All in, the event was a solid update for the company, however, as noted in our trade alert earlier today (here) was not quite enough to meet elevated expectations and as a result shares have been met with a "sell the news" reaction.

That said, we believe the team is making all the right moves for longer-term growth and is on the path to realizing management's "better not bigger" objective. This echoes commentary from analysts at Deutsche Bank who commented in a reaction note, following the event, saying "we continue to view UPS shares as very compelling in the context of structural earnings power. Shares, however, are underperforming a bit today on the back of what we consider to be very conservative guidance." The analysts ultimately concluded, "Net/net we have been here before with UPS shares. UPS mgmt. appears to be doing the prudent thing - putting out targets that are achievable under many different and unforeseen circumstances ... but the true potential is higher."

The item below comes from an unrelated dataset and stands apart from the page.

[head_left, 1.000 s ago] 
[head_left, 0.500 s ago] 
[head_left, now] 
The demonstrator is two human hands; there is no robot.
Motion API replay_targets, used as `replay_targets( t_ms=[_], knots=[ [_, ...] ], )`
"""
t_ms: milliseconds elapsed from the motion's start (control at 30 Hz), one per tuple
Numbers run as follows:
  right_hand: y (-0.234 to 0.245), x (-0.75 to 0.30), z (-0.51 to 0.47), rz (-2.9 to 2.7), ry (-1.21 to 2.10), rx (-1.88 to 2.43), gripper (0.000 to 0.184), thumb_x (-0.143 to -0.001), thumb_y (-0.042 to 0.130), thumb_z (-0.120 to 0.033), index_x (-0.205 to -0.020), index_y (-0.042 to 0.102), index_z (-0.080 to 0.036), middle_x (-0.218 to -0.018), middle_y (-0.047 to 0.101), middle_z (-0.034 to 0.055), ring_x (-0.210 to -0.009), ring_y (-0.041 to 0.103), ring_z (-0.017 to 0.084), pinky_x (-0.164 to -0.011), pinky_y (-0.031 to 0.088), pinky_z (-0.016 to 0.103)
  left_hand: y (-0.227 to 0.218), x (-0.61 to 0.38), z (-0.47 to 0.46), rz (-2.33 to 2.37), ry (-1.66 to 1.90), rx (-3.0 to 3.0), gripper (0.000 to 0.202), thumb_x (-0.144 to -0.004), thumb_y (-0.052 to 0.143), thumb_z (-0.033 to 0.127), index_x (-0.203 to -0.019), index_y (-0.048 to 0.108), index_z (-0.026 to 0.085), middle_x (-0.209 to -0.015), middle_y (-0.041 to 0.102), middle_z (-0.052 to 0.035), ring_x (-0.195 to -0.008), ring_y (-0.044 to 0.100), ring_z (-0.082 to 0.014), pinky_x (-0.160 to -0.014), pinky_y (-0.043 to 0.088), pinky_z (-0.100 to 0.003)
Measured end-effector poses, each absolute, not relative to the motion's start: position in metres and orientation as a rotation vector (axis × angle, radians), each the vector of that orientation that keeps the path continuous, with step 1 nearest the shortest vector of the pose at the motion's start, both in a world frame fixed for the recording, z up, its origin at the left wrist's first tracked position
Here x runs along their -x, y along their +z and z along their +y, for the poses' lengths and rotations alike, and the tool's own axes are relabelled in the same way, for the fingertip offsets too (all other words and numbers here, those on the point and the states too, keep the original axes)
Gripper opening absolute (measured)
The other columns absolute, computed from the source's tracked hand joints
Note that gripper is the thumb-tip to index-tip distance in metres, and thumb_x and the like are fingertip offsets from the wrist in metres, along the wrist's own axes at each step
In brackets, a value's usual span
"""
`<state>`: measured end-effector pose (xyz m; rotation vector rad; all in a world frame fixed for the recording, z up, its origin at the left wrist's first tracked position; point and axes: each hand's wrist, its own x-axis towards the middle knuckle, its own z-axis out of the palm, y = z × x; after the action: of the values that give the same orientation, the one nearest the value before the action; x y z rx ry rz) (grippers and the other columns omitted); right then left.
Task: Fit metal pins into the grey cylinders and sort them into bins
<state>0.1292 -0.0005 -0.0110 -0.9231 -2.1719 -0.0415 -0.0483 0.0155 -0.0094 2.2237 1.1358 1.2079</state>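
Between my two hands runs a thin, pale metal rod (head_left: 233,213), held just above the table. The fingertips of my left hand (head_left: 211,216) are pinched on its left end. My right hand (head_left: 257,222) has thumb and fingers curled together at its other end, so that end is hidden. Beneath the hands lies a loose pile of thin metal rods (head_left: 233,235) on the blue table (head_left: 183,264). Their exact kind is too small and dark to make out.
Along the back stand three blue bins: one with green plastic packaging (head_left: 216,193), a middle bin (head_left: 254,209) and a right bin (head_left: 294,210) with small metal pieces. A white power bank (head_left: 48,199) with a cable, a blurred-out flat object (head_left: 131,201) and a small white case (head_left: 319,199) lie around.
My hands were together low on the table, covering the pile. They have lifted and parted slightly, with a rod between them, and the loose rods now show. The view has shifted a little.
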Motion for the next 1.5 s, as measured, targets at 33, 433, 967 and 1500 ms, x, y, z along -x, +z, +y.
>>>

In their view, we could be looking at "true EPS power just above $14 per share in 2023 (and on track to our $15+ in 2024E)." 

As a result, we opted to upgrade shares to a "One," and reiterate that Wednesday's selloff represents an opportunity for longer-term investors, thanks to the improving underlying business fundamentals we have seen thus far and expect to see in the years ahead.

Action AlertsPLUS, which Cramer co-manages as a charitable trust, is long UPS.